At Ward's Shore Park are WECO's Christy Perrin, N.C. State Chancellor Marye Anne Fox and WECO program associate Patrick Beggs. (Photo by Sheri D. Thomas)

N.C. State University Chancellor Marye Anne Fox, Swansboro officials and College of Agriculture and Life Sciences faculty gathered in August at Ward’s Shore Park on the banks of the White Oak River for a ribbon-cutting ceremony. They were emphasizing several stormwater best management practices initiated by N.C. Cooperative Extension’s Watershed Education for Communities and Local Officials program (WECO).

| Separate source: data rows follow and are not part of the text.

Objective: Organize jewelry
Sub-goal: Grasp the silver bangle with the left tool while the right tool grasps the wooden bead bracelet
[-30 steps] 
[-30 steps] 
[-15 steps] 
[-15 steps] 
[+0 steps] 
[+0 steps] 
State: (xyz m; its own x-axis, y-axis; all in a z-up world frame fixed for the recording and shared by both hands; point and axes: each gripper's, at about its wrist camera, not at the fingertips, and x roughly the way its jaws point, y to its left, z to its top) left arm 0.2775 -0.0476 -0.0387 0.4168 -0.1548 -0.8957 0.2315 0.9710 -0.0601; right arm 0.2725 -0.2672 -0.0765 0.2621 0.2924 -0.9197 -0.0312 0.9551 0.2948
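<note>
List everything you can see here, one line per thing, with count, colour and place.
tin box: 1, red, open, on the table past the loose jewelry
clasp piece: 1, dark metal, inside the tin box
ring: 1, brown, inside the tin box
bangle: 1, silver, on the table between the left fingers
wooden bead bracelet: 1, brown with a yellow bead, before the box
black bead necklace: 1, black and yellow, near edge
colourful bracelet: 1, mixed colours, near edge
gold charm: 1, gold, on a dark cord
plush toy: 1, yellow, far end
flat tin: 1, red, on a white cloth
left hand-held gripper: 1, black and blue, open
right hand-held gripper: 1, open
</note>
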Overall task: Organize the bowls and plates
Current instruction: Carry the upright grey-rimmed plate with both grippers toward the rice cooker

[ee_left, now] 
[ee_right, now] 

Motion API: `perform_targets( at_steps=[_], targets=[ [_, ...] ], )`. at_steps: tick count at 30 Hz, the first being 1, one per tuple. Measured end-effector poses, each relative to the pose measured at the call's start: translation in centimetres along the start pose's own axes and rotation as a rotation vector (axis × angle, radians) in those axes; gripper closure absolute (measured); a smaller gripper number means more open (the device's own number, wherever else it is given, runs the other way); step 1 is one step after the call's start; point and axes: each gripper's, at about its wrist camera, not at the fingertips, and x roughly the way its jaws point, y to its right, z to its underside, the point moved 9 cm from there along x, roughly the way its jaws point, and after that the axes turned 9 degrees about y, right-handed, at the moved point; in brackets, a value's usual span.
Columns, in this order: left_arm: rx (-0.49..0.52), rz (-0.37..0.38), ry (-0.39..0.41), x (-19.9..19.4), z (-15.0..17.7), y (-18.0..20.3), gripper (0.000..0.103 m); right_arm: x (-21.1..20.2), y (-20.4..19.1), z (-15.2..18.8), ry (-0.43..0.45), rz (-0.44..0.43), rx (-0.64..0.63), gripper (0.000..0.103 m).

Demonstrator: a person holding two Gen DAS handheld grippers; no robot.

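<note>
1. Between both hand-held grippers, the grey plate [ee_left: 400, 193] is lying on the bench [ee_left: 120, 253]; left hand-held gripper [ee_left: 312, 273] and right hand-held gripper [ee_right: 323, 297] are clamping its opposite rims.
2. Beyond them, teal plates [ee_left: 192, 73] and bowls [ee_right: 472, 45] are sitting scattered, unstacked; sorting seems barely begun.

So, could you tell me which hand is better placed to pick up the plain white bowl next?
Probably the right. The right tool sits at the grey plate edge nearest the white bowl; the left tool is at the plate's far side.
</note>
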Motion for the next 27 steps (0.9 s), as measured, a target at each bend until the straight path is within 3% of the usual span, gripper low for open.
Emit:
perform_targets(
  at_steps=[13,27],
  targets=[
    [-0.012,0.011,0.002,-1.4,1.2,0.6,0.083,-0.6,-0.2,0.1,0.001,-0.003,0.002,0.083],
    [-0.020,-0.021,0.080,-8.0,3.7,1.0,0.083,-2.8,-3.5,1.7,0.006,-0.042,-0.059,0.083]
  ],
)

The White Oak River watershed project stresses water quality demonstration projects with Swansboro and a research effort to identify and address pollution sources in a White Oak River tributary, Pettiford Creek, says Christy Perrin, WECO program manager, who’s based in the College’s Department of Agricultural and Resource Economics.

In addition to the Ward’s Shore site, the project includes a rain garden at town hall and a riverside pervious pavement parking lot. All are designed to slow stormwater runoff and remove pollutants, but their main purpose is to educate the public about water quality and how their actions impact it.

WECO brings stakeholders together to find collaborative solutions to water quality problems in their watershed. The White Oak project team is coordinated and administered by WECO, in partnership with the College’s Department of Biological and Agricultural Engineering and its Water Quality Group, N.C. State’s College of Design, Carteret County Cooperative Extension, N.C. Shellfish Sanitation, Onslow County Soil and Water Conservation District and Duke University’s Marine Laboratory.